Die Stunden verflogen wie im Traum. Über 3.000 Menschen feierten ein Fest der Freude und Dankbarkeit im geschmückten Amphitheater. Drei nationale Fersehteams aus Lima hielten die Eindrücke für die Nachwelt fest. Das Medienzentrum strahlte die gesamte Veranstaltung live auf Youtube aus. Das abwechslungsreiche Programm bot Musik, Kurzansprachen, Grußworte aus vielen Ländern und Folklore. In einer PowerPoint-Präsentation führten die Missionsärzte John das Publikum durch die Highlights von Diospi Suyana.
Dr. Klaus John sagte zum Abschluß: “Wir blicken zurück und sagen Gott danke für 15 Jahre. Uns fehlen die Worte um unserer Bewunderung darüber Ausdruck zu verleihen, was Gott mit seinem großen Segen und seiner Treue hier in Curahuasi geschaffen hat!”

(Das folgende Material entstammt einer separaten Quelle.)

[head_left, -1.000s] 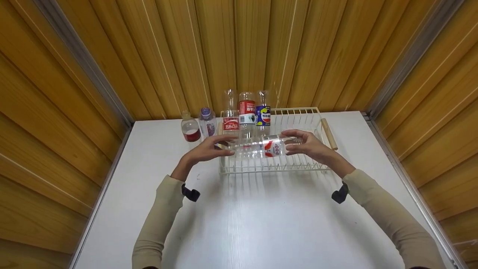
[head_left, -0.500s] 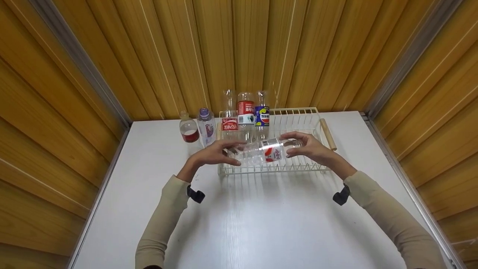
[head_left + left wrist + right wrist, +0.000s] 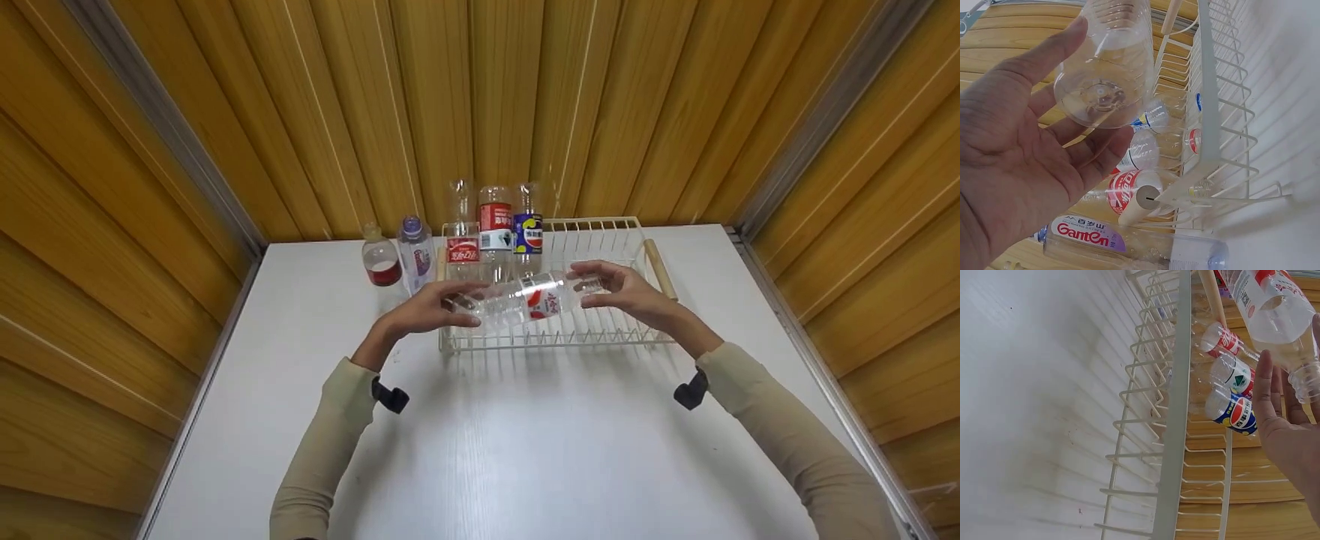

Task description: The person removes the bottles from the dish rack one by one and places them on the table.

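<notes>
A clear plastic bottle [image 3: 546, 298] with a red and white label is held sideways above the wire dish rack, its uncapped neck to the right. My left hand [image 3: 424, 309] grips its base end, with the thumb on one side and the fingers on the other, as the left wrist view shows at the bottle's bottom [image 3: 1103, 84]. Around the threaded neck [image 3: 1304, 382] curl the fingers and thumb of my right hand [image 3: 628, 294]; how firmly they touch is unclear. Behind, a Coca-Cola bottle [image 3: 463, 251], a red-labelled bottle [image 3: 496, 217] and a Pepsi bottle [image 3: 528, 234] stand upside down in the rack.
The white wire rack [image 3: 540, 346] has wooden handles [image 3: 660, 270] at its ends. Left of it, a Ganten bottle [image 3: 417, 259] and a bottle with a dark red label [image 3: 384, 271] stand on the white table [image 3: 525, 450]. Wooden panels [image 3: 495, 90] rise behind.
The held bottle has tilted, its base end coming nearer to me. My left hand has moved right and nearer with it; my right hand has shifted slightly right.
</notes>
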Motion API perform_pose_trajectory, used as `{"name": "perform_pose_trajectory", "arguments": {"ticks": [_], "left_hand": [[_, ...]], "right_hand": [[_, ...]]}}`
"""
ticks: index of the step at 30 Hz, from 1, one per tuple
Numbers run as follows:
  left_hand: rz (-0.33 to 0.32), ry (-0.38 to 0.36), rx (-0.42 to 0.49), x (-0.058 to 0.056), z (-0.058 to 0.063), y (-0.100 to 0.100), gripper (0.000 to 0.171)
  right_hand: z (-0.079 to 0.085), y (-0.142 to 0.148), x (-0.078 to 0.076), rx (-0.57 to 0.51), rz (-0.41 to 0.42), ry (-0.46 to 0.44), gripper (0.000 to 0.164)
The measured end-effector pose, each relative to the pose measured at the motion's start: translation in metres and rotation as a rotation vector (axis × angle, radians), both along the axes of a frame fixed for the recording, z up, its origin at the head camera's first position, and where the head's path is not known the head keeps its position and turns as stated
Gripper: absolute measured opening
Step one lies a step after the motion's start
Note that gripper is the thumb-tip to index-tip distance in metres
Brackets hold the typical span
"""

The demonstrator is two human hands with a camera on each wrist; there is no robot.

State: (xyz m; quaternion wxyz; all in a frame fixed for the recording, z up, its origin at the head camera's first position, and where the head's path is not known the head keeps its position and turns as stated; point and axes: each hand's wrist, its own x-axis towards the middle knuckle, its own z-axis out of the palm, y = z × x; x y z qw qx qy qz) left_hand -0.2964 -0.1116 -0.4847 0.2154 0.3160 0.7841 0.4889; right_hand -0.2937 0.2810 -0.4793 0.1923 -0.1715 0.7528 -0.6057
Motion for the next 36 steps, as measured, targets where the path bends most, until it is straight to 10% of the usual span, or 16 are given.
{"name": "perform_pose_trajectory", "arguments": {"ticks": [21,36], "left_hand": [[0.392,-0.170,0.317,0.013,-0.020,-0.069,0.062],[0.593,-0.298,0.575,0.031,-0.039,-0.110,0.073]], "right_hand": [[-0.003,0.105,-0.020,0.051,-0.177,0.046,0.056],[-0.008,0.123,-0.016,0.119,-0.270,0.079,0.059]]}}
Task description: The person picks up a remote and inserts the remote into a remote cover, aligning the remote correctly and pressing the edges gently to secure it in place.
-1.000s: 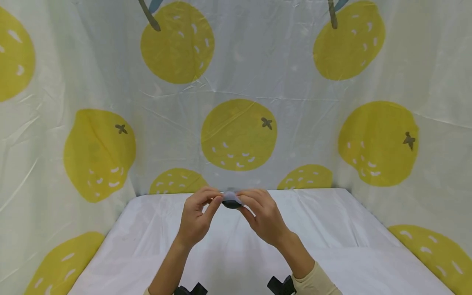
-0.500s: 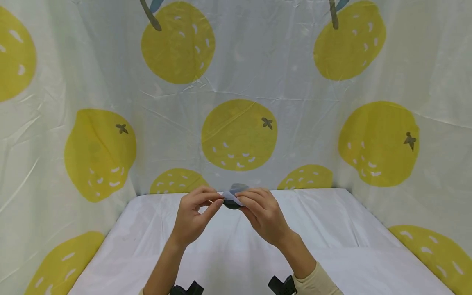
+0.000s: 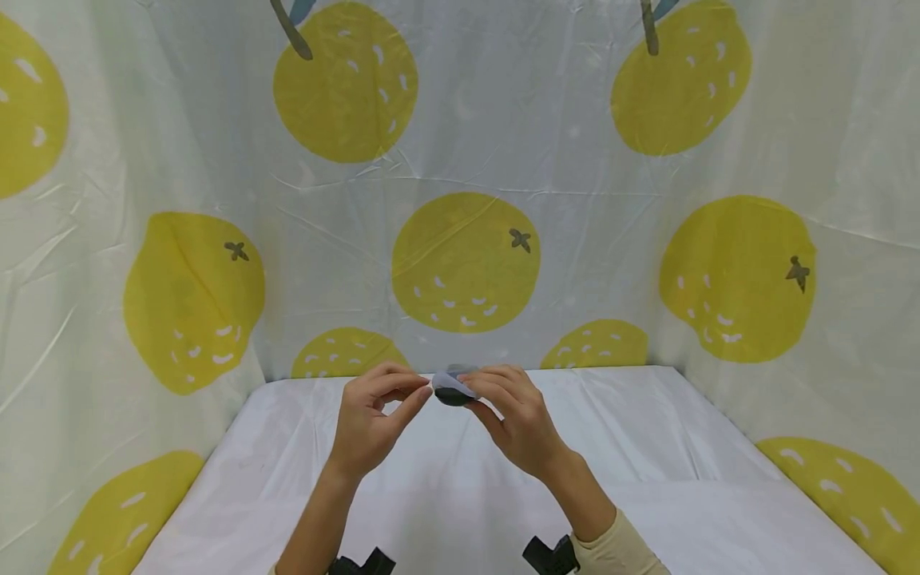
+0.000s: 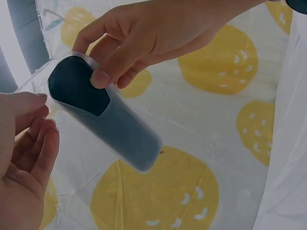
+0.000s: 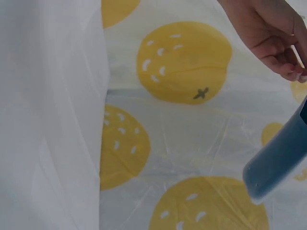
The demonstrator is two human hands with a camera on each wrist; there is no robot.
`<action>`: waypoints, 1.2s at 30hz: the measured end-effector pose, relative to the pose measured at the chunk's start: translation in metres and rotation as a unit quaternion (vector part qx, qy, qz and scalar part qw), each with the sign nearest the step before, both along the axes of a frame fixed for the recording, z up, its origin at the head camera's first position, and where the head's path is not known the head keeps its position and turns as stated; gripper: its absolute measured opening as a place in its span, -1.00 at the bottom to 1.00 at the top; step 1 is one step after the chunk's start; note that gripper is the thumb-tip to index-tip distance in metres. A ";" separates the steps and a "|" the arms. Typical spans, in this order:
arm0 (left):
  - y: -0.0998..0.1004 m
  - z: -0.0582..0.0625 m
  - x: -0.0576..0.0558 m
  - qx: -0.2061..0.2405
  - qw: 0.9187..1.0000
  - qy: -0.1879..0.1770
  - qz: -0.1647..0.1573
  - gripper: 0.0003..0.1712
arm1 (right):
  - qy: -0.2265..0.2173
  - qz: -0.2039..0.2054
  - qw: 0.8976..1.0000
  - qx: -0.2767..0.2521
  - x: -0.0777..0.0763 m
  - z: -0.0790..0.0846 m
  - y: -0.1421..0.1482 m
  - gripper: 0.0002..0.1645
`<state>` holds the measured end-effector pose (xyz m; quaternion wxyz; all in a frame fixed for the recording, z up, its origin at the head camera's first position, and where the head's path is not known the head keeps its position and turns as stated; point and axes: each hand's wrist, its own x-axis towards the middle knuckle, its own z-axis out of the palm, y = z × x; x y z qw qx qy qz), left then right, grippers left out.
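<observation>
A long, flat, dark teal piece with a rounded end (image 4: 72, 84) sits in a frosted translucent sleeve (image 4: 127, 132), bare at its upper part. My right hand (image 3: 517, 423) grips it near the bare end, thumb on the near face and fingers behind, as the left wrist view shows. Just left of that end is my left hand (image 3: 365, 427), fingers loosely bent and a small gap from the piece. Nothing shows between its fingertips. Only the sleeve's lower end (image 5: 273, 163) and part of the dark piece appear in the right wrist view, below the left hand (image 5: 276, 43).
Both hands are raised over a white-covered table (image 3: 460, 511). Behind and at both sides hangs a pale curtain (image 3: 575, 263) printed with yellow fruit. Black wrist mounts (image 3: 549, 555) stick out inward near the sleeves.
My left hand has come off the piece's edge and drawn slightly left. The right hand keeps its grip, and the piece has tilted up and back down, now showing more of its dark end.
</observation>
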<state>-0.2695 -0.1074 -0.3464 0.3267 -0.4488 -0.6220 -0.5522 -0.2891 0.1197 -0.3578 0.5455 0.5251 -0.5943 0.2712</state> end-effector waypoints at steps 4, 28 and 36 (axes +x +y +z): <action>-0.002 -0.002 -0.003 -0.018 0.999 0.000 -0.026 -0.78 | -0.008 0.019 1.000 -0.001 0.000 0.000 0.000 -0.72; 0.003 -0.002 -0.004 -0.005 0.999 0.046 -0.016 -0.97 | -0.037 0.000 0.999 0.006 0.000 -0.004 -0.003 -0.65; 0.019 -0.009 -0.003 0.059 0.996 0.042 -0.048 -0.85 | -0.109 -0.011 0.994 0.006 0.004 -0.007 0.002 -0.61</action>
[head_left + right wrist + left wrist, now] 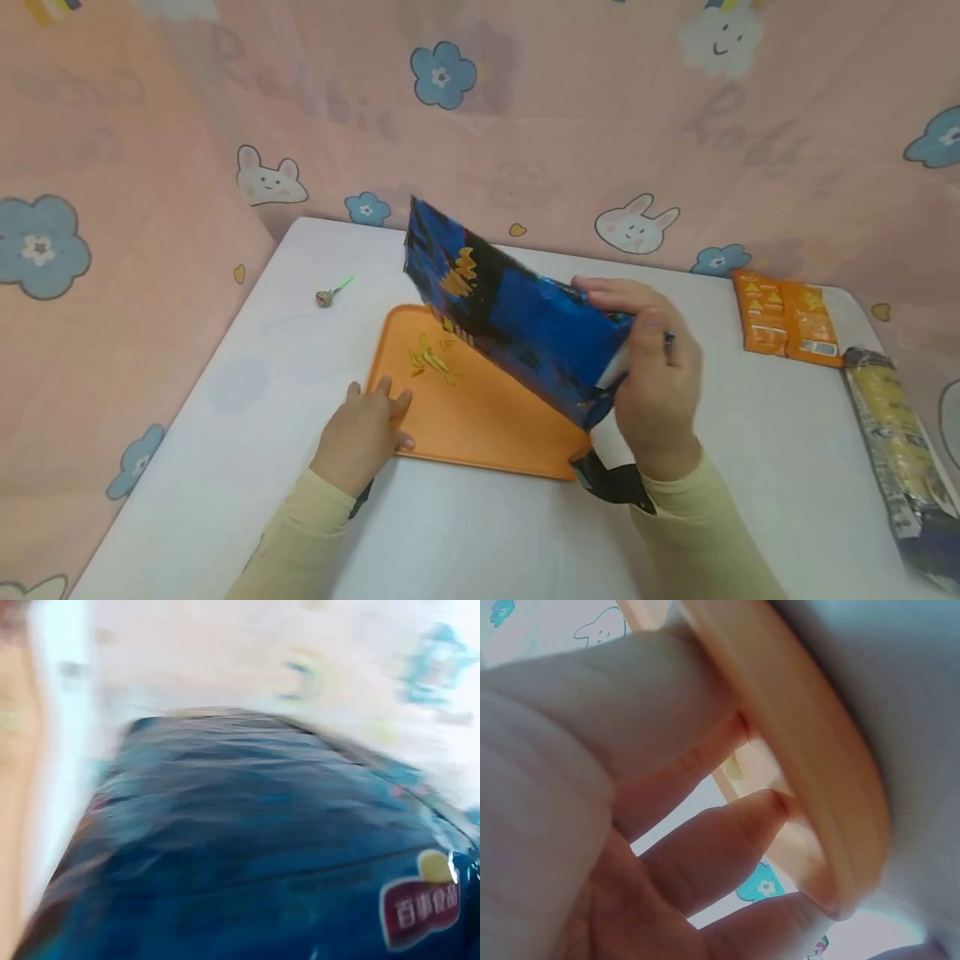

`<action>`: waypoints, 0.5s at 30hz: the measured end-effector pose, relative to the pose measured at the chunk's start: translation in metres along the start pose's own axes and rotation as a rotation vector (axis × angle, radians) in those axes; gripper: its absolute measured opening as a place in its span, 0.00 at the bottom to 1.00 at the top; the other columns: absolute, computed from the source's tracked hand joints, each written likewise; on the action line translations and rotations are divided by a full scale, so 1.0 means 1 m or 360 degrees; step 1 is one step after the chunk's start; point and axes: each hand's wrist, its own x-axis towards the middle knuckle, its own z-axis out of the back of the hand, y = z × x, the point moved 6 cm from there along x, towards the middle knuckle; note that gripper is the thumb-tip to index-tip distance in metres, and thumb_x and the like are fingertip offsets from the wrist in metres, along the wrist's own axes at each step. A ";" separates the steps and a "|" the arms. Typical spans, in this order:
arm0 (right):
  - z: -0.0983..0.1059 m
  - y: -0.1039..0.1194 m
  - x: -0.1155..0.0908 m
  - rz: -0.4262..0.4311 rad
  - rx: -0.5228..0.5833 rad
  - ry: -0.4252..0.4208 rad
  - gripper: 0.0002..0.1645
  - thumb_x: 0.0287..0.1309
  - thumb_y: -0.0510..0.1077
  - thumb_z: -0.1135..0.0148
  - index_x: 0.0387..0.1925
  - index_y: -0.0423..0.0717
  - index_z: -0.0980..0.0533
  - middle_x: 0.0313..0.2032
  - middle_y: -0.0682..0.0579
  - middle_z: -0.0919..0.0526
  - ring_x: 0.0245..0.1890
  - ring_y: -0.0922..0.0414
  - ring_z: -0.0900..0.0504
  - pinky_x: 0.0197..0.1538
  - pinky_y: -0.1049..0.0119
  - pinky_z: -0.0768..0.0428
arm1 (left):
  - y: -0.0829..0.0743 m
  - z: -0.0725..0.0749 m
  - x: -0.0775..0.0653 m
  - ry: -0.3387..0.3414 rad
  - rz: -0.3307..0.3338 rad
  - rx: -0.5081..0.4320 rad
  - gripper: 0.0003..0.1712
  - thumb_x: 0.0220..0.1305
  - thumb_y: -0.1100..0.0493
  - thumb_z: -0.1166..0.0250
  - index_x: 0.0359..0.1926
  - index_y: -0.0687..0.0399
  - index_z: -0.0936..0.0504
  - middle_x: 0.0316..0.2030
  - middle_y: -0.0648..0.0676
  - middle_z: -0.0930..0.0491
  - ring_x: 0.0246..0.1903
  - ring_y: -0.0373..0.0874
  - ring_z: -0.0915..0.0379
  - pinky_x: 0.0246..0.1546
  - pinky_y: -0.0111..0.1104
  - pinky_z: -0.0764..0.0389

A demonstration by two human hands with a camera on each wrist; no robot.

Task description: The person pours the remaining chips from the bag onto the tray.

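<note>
My right hand (663, 375) grips a blue and black snack bag (517, 308) by its right end. The bag hangs slanted above an orange tray (495, 433), its far end pointing up and left. In the right wrist view the shiny bag (225, 847) fills much of the picture, blurred. My left hand (363, 433) rests on the tray's near left corner with fingers spread. Its fingers (712, 847) touch the tray's rim (810, 757) in the left wrist view. Several yellow snack pieces (431, 360) lie at the tray's left side.
A lollipop (325, 297) with a green stick lies left of the tray on the white table (247, 433). Orange snack packets (787, 317) lie at the back right. A long yellow and dark packet (892, 425) lies along the right edge. A patterned curtain (525, 125) hangs behind.
</note>
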 end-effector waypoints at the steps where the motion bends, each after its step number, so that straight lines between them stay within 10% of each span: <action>1: -0.004 -0.008 -0.003 -0.0001 -0.0046 0.0032 0.29 0.86 0.47 0.61 0.52 0.30 0.18 0.57 0.46 0.14 0.63 0.48 0.21 0.64 0.59 0.24 | 0.000 0.000 0.000 0.0004 0.0001 0.0000 0.38 0.50 0.50 0.17 0.62 0.60 0.13 0.65 0.72 0.23 0.46 0.68 0.25 0.34 0.46 0.16; 15: -0.006 -0.037 -0.012 -0.0135 -0.0126 0.0092 0.31 0.87 0.47 0.64 0.52 0.28 0.19 0.57 0.45 0.13 0.62 0.48 0.20 0.67 0.57 0.27 | 0.001 -0.001 0.001 -0.0007 -0.0006 0.0000 0.38 0.51 0.49 0.18 0.63 0.59 0.14 0.65 0.72 0.23 0.52 0.73 0.25 0.39 0.51 0.15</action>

Mit dabei der beliebteste Fernsehmoderator Perus Nicolás Lúcar. In Peru kennt ihn wohl jeder und fast alle mögen ihn. Nicolás Lúcar arbeitet als TV-Moderator für die Mediengruppe Exitosa. An unserem 15. Jahrestag war er drei Stunden vor Ort. In seiner nächsten Fernsehshow sprach der bekennende Atheist fünf Minuten über Diospi Suyana. Er sagte: „In einer polarisierten Welt voller Hass und Egoismus praktizieren sie bei Diospi Suyana die Liebe zum Nächsten!“

Direktor Matthias Rehder schreibt: Die Diospi Suyana Schule hat zwei schwere Jahre hinter sich. 2019 erst die coronabedingte Schulschließung, dann die schrittweise Wiederöffnung über virtuellen Unterricht, hybridem Unterricht bis hin zu Präsenzialunterricht, den wir erst seit Anfang 2022 wieder anbieten dürfen. Gott hat uns durch diese schweren Zeiten getragen und in vielerlei Hinsicht gesegnet. Auch deshalb war der diesjährige 8. Schulgeburtstag etwas ganz Besonderes und wurde dementsprechend zelebriert. (Im Dezember 2022 geht das 9. Betriebsjahr zu Ende. Die Schule wurde am 14. März 2014 eingeweiht. Aus logistischen Gründen feiert unsere Schule ihr Jubiläum aber Ende August.)

Platz ist eine immer knapper werdende Resource. Durch einen genialen Streich gelang es Pit Werner und Kollegen unter das Dach der Röntgenabteilung einen neuen Wartesaal zu zaubern. Der Ausbau macht den allerbesten Eindruck. Die Verbindung zu den Behandlungsräumen wird über eine Metallbrücke ermöglicht. Das Projekt wurde Ende August quasi so nebenbei abgeschlossen.